In Chinatown, beloved Cantonese-style barbecue duck purveyor Hing Lung is moving out of the space it has called home for 43 years at 1261 Stockton Street. As the Chronicle reports, by the end of June, Hing Lung will relocate to 927 Post Street in Tenderloin, to the former Meraki Market space.
Coming soon to Bernal Heights is Go Duck Yourself, the cheeky offshoot of Hing Lung. The new restaurant will feature Cantonese-style duck and pork, as well as dishes from Teochew, the city in the southern Guangdong province whose cuisine has been popping up across across the Bay Area. Check their Instagram for an update on the opening timeframe.

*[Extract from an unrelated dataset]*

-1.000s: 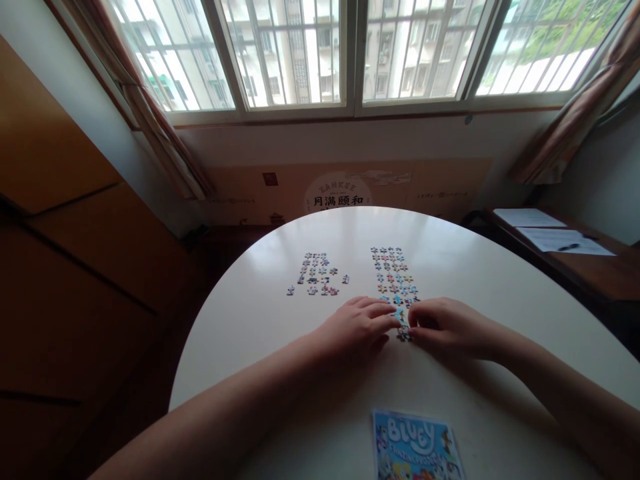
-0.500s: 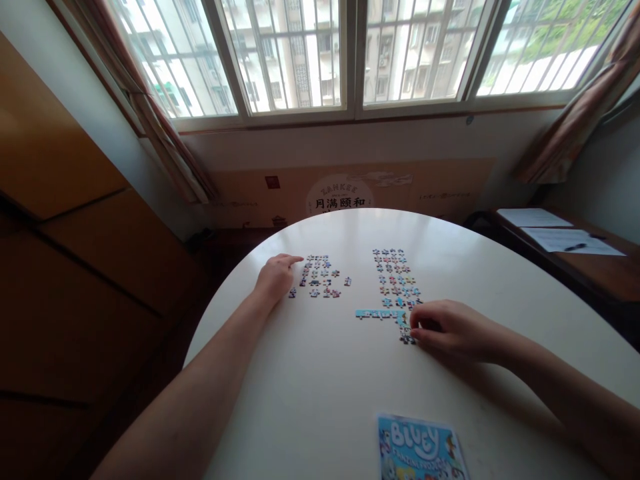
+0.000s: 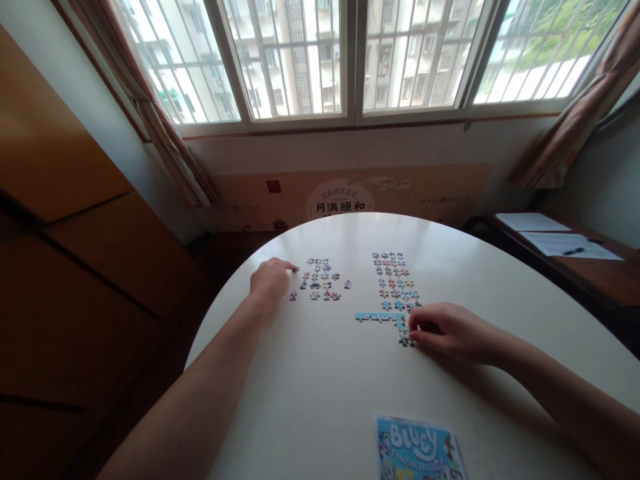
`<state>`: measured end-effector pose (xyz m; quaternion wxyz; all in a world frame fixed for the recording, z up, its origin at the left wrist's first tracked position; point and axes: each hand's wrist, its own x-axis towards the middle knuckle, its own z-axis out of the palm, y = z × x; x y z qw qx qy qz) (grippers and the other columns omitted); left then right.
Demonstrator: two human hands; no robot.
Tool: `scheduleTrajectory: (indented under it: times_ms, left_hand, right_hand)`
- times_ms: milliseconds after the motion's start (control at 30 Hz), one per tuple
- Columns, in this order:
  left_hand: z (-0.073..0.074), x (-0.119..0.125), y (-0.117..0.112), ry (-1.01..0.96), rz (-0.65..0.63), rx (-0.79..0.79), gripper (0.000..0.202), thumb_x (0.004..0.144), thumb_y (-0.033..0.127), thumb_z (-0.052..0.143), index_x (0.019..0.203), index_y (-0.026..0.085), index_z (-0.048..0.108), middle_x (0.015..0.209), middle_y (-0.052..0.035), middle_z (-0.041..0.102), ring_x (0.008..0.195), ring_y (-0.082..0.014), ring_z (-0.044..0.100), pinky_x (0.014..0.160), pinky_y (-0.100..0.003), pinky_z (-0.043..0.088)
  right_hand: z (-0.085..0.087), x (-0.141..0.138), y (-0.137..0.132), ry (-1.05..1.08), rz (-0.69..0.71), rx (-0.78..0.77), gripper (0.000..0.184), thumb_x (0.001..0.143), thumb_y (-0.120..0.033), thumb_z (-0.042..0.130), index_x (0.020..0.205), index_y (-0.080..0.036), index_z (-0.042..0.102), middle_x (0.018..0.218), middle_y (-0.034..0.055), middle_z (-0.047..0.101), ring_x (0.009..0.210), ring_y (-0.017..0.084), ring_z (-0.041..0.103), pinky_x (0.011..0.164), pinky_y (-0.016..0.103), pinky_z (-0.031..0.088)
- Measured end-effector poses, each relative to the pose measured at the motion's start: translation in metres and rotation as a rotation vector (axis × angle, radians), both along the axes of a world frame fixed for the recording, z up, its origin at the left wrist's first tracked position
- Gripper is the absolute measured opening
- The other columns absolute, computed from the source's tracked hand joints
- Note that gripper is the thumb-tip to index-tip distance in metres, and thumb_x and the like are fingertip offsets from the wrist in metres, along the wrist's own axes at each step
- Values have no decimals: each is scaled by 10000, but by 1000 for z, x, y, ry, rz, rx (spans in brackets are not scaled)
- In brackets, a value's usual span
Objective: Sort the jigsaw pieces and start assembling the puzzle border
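On the white round table (image 3: 310, 373), my left hand (image 3: 270, 279) has a small jigsaw piece (image 3: 297, 269) at its fingertips, just left of a loose group of jigsaw pieces (image 3: 325, 276). My right hand (image 3: 445, 327) is curled, thumb and fingertips against the right side of a joined puzzle section (image 3: 377, 317). That section has a light-blue strip across the top and a short column running down its right end; my fingers hide part of the column. Several rows of loose jigsaw pieces (image 3: 393, 273) lie beyond the right hand.
A blue "Bluey" picture card (image 3: 420, 447) lies near the table's front edge. To the right, papers (image 3: 570, 245) and a dark pen rest on a brown side table (image 3: 600, 270). A printed cardboard panel (image 3: 400, 193) stands below the barred window.
My left hand has drawn back slightly to the left, and a jigsaw piece has come away from the left group with it. My right hand stays at the joined section.
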<state>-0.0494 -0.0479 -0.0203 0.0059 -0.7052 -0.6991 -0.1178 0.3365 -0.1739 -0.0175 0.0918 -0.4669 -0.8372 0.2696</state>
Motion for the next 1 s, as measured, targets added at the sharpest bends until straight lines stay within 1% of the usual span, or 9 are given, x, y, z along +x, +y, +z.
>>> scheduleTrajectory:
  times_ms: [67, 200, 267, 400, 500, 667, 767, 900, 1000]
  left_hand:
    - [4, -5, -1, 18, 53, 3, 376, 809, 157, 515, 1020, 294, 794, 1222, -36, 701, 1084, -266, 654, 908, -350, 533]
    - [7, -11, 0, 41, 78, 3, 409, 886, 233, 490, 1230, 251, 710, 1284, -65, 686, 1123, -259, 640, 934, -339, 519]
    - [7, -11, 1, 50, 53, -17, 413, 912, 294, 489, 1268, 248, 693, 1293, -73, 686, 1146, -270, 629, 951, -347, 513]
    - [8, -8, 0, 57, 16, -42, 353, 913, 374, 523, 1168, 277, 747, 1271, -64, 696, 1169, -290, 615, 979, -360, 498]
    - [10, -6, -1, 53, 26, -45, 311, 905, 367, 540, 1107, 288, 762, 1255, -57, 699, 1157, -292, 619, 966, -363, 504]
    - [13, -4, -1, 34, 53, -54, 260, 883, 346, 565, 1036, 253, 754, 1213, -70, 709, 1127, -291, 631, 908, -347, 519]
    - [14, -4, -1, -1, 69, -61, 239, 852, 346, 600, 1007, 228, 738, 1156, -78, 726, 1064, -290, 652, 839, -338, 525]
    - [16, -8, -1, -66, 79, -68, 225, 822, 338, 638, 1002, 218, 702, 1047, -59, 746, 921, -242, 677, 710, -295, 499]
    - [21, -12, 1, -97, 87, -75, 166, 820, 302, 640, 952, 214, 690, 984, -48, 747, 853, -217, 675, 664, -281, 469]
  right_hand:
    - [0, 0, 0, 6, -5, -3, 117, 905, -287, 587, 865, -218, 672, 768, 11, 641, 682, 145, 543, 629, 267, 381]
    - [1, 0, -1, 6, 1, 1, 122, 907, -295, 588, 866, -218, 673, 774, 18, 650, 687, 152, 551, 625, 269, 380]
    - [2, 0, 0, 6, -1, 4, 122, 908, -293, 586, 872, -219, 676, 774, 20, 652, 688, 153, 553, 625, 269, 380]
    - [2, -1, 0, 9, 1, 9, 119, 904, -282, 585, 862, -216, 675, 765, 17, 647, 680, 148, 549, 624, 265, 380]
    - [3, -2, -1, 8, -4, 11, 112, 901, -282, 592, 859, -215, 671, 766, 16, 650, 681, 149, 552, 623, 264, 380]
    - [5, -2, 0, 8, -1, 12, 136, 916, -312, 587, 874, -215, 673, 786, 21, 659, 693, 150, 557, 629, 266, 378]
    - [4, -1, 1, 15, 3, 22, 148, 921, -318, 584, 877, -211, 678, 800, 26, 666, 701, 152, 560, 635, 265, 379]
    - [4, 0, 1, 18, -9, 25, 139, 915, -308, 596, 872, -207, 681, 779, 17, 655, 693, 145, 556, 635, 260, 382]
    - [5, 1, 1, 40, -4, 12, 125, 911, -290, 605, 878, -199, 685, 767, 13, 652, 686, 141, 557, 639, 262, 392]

A new speakeasy-style bar, disguised as a convenience store, has opened on Polk Street. It’s called Blind Pig, and as Eater reports, it’s the latest project for Derrick Li, who created the bar program at Dragon Horse in SoMa, previously made drinks at Cold Drinks upstairs from China Live, and was the bar director at Sushi Sato — which was the previous tenant in Blind Pig’s current space at 1113 Polk Street. Blind Pig originated as a pop-up in 2022 inside the 83-year-old Cathay House in Chinatown, and now has a permanent home, with cocktails featuring Asian ingredients many drinkers might not be familiar with, like the high-proof Chinese sorghum spirit baijiu. And, yes, you need a password to get into Blind Pig, which will be posted weekly on Instagram.
And on Wednesday we learned that a new high-end Japanese restaurant called Comorebi is moving into the former Trou Normand space at 140 New Montgomery. We don’t much yet about the concept, but it appears to be a second restaurant from the chef-owner of Michelin-starred omakase spot The Shota, Ingi “Shota” Son.

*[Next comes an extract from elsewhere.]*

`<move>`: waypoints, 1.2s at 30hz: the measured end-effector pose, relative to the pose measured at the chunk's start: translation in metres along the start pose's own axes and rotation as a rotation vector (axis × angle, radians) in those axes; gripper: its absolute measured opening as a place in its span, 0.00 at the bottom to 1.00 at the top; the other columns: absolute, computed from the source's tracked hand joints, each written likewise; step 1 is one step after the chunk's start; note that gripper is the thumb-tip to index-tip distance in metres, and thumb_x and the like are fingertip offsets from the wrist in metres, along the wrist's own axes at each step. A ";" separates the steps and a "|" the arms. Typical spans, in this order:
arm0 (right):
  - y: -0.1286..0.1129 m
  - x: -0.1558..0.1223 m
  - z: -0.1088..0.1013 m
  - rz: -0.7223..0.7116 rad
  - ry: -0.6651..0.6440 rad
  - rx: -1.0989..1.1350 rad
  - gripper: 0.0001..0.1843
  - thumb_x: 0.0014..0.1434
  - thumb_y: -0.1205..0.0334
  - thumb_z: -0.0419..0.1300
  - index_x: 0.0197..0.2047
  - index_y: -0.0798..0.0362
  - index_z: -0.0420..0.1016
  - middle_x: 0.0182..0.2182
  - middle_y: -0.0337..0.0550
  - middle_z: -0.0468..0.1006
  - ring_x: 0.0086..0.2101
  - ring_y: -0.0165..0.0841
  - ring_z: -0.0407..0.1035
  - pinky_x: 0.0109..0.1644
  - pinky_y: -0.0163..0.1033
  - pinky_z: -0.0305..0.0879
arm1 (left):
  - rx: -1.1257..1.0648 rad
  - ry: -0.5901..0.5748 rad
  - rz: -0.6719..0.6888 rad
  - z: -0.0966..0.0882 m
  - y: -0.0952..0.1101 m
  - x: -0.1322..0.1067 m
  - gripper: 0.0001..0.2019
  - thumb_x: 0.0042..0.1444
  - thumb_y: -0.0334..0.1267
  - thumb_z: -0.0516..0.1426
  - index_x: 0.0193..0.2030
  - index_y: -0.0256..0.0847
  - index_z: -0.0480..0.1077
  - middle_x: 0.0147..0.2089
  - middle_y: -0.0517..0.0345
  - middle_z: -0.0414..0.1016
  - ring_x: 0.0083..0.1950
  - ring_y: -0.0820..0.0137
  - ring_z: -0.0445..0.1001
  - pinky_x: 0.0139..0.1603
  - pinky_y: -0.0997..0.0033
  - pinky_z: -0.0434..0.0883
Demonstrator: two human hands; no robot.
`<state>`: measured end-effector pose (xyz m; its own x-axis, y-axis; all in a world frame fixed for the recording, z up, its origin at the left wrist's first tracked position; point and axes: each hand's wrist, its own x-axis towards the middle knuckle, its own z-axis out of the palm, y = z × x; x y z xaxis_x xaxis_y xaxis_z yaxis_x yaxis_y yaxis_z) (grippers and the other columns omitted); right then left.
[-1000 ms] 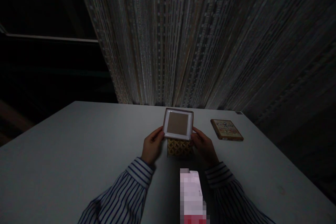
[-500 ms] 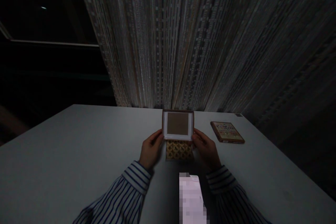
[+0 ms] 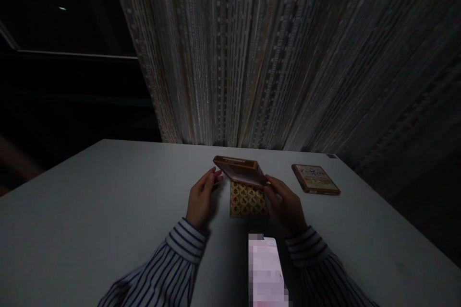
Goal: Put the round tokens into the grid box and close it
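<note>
A shallow brown box lid [image 3: 239,168] with a pale inside is tilted over a small box of gold-patterned pieces [image 3: 248,199]. Dark figures mark the gold pieces, which sit in rows; what they are made of I cannot tell. My right hand [image 3: 287,204] pinches the lid at its right end. Just left of the lid is my left hand [image 3: 201,196], its fingers apart and holding nothing. The box lies on the white table [image 3: 144,192], its back part hidden by the lid.
A flat box [image 3: 315,179] with a printed top lies to the right on the table. Near me lies a phone with a lit, blurred screen [image 3: 268,268]. A string curtain [image 3: 230,57] hangs behind the table's far edge; a dark window is at the left.
The lid has turned from facing me upright to a slant, showing its outer edge. My left hand has let go of it and moved slightly left. More gold pieces show.
</note>
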<state>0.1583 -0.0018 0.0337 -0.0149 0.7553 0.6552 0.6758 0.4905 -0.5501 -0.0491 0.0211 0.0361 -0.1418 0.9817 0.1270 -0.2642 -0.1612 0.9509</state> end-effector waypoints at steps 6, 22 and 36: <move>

Chronicle food critic MacKenzie Chung Fegan published a review of Tosca Cafe on Thursday, saying that it was her favorite restaurant in the country when April Bloomfield turned the former dingy bar into an Italian destination a decade ago. “Between Bloomfield’s food and the energy and history of the room, there was no restaurant in America where I would rather be,” she writes. But these days, a couple years since consulting chef Nancy Oakes redid the menu, the food is “wildly uneven,” with under-seasoned fried chicken, “violently undersalted” pesto pasta, and a “gloopy and clumpy” cacio e pepe. Also, Chung Fegan describes “a dining room so loud on weekends that it helps if you read lips,” that is often filled with large parties — including bachelorette parties. Still, she says, “it remains a great bar,” and the famous boozy cappuccino is “still very much worth ordering.”

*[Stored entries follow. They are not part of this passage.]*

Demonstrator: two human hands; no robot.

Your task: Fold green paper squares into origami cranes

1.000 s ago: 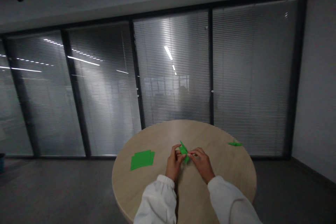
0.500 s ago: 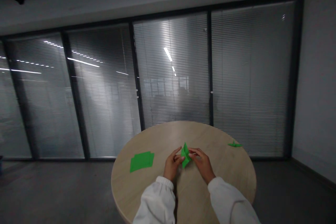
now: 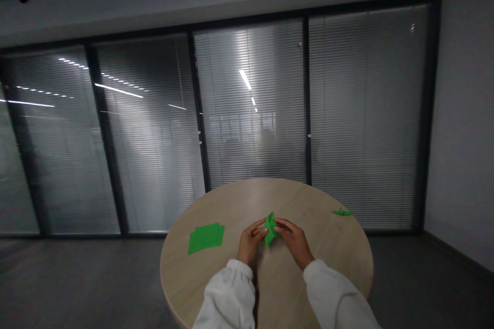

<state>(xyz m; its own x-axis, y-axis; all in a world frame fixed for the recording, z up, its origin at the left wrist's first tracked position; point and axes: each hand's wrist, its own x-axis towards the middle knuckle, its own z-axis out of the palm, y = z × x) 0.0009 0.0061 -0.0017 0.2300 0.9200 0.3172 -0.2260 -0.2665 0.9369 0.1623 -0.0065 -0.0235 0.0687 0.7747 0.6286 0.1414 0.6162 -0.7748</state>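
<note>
Both hands meet over the middle of the round wooden counter (image 3: 231, 205). The left hand (image 3: 249, 241) pinches the folded green paper (image 3: 269, 227) from its left side, fingers closed on the edge. The right hand (image 3: 295, 241) grips the same piece from the right, fingertips tight on it. The paper stands up between them, one point aimed upward, just above the counter top. White sleeves (image 3: 227, 298) run back toward the camera. Off to the left lies a flat stack of green sheets (image 3: 206, 237), well apart from the hands. Near the far right rim sits a small folded green figure (image 3: 341, 212), too small to make out. Behind, closed blinds (image 3: 250, 103) cover the glass wall.
</note>
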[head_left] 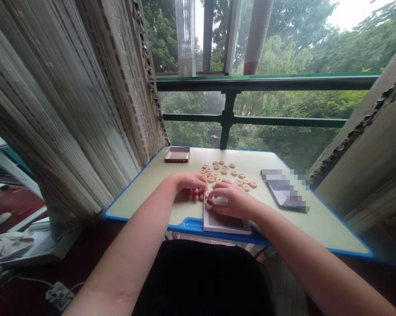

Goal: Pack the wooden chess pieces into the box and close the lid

And, Chung Fegan has just updated the Chronicle’s Best Dim Sum list, and discusses her five top dim sum dishes in town — which include the coffee lava buns at Harborview, and the roast duck and peanut dumplings at HK Lounge Bistro.
The Chronicle also has a piece about how restaurant sales revenues are broadly down across San Francisco compared to five years ago. The piece contains the detail that Little Star Pizza on Divisadero, the original location which is no longer affiliated, business-wise, with the Valencia location, is staying open until September despite an earlier closure announcement because owner Brian Sadigursky wasn’t able to secure a new restaurant tenant to take over his lease. Sadigursky says that despite raising prices on pizzas, he’s still “not making a penny” of profit from the restaurant and hasn’t since 2022.